What to produce: Print, from the listing below, the lines starting at the line containing "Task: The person" and ending at the line containing "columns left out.", exactly as they stand, and print nothing else.

Recorded information:

——

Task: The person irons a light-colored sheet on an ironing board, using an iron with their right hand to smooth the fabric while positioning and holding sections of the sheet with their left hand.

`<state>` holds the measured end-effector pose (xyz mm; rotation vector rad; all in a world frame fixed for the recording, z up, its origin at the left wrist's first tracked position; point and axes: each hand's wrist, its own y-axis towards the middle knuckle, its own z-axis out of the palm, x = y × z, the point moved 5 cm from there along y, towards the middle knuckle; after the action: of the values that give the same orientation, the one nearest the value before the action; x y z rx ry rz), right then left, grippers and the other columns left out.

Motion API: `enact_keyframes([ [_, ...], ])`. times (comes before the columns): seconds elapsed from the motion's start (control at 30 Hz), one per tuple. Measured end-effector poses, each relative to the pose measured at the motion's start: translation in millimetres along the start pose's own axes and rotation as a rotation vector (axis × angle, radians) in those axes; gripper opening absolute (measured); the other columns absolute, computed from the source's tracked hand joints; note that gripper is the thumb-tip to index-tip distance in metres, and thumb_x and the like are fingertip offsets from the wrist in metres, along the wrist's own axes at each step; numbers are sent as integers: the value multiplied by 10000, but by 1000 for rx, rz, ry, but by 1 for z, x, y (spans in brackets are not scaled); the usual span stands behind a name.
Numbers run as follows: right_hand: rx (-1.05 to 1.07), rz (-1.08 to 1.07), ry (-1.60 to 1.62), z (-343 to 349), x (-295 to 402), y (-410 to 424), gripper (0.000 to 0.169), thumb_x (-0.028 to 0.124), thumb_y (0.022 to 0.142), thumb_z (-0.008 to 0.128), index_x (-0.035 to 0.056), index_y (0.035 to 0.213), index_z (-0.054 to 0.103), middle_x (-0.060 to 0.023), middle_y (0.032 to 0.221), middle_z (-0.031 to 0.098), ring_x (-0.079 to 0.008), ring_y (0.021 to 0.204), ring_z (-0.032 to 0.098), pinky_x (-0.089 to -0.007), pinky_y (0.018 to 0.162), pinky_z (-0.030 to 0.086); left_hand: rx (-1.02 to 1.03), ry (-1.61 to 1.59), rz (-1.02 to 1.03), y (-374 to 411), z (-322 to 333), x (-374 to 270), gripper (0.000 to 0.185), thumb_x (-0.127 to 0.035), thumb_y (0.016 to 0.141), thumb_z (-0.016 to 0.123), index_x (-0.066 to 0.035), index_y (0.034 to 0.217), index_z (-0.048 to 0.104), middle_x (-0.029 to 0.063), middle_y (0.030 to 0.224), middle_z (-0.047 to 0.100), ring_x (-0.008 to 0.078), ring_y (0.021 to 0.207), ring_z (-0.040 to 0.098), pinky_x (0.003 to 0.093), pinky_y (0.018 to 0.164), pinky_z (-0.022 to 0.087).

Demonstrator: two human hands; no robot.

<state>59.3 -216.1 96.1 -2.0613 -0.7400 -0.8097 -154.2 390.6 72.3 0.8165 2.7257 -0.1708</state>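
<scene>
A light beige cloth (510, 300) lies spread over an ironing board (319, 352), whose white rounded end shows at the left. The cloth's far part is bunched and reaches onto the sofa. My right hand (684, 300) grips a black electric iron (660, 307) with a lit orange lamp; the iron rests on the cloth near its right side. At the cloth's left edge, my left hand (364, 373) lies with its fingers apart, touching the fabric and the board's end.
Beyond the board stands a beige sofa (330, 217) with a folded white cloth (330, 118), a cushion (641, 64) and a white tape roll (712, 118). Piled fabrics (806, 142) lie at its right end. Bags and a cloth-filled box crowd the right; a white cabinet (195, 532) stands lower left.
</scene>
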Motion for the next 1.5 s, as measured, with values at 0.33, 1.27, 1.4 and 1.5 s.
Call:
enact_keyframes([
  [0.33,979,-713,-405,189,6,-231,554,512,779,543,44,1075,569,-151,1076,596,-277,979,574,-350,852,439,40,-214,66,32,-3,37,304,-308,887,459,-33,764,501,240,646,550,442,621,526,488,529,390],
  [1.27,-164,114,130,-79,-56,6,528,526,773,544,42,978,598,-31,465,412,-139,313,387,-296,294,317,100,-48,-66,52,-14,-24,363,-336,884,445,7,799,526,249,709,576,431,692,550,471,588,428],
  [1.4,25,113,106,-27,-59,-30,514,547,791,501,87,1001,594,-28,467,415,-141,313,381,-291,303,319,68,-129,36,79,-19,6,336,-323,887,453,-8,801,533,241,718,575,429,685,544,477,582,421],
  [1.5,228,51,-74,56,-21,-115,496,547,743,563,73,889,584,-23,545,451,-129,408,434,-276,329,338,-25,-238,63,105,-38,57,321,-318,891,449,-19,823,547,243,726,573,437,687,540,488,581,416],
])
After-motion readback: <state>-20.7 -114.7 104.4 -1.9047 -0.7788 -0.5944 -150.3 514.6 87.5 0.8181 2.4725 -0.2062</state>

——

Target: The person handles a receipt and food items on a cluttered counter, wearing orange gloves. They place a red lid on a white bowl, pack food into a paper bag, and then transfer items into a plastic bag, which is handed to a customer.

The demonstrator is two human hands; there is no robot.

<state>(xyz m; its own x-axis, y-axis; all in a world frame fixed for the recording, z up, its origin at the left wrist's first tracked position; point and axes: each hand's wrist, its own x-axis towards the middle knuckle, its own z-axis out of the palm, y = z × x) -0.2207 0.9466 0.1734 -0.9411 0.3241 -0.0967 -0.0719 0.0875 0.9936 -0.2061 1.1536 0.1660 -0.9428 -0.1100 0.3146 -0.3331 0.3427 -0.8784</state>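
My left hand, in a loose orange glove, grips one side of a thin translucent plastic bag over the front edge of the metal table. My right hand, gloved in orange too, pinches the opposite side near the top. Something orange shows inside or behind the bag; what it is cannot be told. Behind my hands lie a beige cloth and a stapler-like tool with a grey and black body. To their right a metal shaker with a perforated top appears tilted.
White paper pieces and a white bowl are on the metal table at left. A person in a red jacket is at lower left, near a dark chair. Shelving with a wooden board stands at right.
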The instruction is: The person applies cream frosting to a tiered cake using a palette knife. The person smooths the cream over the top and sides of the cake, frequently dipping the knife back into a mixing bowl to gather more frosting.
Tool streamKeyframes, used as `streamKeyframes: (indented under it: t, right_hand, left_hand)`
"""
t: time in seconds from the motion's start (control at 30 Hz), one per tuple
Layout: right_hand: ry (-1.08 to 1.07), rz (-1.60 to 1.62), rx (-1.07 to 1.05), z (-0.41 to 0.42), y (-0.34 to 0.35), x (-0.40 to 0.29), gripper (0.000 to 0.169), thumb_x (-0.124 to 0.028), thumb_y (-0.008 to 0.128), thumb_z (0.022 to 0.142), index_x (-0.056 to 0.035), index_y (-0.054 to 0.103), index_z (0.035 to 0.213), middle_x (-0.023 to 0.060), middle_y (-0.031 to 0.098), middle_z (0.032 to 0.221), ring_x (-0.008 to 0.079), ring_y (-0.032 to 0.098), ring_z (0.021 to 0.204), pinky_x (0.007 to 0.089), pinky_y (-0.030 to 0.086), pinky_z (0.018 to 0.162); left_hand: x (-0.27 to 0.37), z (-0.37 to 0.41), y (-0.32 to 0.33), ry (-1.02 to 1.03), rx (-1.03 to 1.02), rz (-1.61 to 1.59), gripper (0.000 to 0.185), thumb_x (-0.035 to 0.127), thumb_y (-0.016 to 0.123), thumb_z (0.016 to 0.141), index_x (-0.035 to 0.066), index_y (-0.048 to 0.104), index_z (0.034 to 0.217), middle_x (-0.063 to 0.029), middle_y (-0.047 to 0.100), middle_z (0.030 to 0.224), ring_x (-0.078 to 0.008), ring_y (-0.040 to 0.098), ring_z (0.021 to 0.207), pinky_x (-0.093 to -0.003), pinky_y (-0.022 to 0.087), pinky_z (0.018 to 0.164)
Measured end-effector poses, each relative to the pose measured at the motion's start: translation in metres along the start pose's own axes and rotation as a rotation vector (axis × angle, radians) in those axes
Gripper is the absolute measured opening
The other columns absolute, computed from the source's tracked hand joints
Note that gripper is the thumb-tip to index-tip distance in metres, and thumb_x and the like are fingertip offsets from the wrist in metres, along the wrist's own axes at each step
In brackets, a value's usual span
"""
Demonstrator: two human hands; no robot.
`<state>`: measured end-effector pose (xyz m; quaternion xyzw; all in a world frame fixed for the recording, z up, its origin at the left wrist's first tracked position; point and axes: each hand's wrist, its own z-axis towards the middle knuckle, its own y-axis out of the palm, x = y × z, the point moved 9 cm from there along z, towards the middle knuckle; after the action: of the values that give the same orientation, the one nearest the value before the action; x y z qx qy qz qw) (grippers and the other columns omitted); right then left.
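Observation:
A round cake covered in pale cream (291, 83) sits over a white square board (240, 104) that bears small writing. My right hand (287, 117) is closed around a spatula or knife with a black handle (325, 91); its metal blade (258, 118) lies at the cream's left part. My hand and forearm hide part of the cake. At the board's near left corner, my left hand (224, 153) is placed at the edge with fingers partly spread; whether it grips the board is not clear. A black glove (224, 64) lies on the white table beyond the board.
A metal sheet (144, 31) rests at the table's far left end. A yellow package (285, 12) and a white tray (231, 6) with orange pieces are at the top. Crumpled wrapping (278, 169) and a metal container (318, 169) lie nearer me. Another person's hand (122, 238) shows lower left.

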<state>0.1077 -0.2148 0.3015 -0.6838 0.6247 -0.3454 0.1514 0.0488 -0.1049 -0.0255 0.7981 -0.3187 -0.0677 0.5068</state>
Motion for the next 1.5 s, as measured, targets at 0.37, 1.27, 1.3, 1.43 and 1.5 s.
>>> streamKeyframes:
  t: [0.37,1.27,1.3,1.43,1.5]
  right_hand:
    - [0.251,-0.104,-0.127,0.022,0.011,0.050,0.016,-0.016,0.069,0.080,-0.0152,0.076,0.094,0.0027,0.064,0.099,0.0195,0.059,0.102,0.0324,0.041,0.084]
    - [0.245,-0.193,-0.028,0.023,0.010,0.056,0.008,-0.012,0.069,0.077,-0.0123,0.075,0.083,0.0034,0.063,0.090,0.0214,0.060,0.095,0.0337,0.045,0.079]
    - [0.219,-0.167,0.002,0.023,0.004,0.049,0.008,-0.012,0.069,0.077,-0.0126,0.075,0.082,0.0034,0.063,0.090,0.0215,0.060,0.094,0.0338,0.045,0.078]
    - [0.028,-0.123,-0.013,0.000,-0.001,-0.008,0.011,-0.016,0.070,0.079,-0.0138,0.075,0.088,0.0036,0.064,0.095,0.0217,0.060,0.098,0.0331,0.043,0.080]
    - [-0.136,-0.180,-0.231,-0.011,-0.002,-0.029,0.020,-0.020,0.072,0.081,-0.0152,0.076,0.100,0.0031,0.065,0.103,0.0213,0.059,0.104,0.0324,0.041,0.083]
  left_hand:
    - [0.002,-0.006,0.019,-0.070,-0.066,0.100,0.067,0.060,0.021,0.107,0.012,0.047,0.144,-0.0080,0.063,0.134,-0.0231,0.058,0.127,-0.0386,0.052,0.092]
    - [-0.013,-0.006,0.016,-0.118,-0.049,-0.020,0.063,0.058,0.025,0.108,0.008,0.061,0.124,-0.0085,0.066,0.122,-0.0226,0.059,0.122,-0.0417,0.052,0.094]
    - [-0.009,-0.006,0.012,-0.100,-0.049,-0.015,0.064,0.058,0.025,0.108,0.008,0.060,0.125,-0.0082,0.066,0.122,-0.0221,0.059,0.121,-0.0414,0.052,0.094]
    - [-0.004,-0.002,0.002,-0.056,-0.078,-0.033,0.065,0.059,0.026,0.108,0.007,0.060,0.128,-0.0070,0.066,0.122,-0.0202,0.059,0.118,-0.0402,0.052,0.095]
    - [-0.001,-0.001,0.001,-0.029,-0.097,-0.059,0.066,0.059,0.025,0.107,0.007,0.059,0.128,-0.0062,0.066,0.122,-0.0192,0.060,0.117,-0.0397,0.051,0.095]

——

Result:
Task: The person irons a light-colored sheet on an ironing board, using an iron with their right hand to smooth the fabric while positioning and holding sections of the sheet with their left hand.

`<state>` holds the measured end-effector pose (xyz mm; rotation vector rad; all in a world frame fixed for the recording, z up, its origin at the left wrist's first tracked position; point and axes: each hand's wrist, its own y-axis towards the middle knuckle, its own z-axis out of the palm, x = y × z, the point moved 5 cm from there along y, towards the middle knuckle; after the action: of the values that give the same orientation, the one nearest the value before the action; x y z rx ry rz), right then left, grippers and the other columns left out.

There is no more to this answer.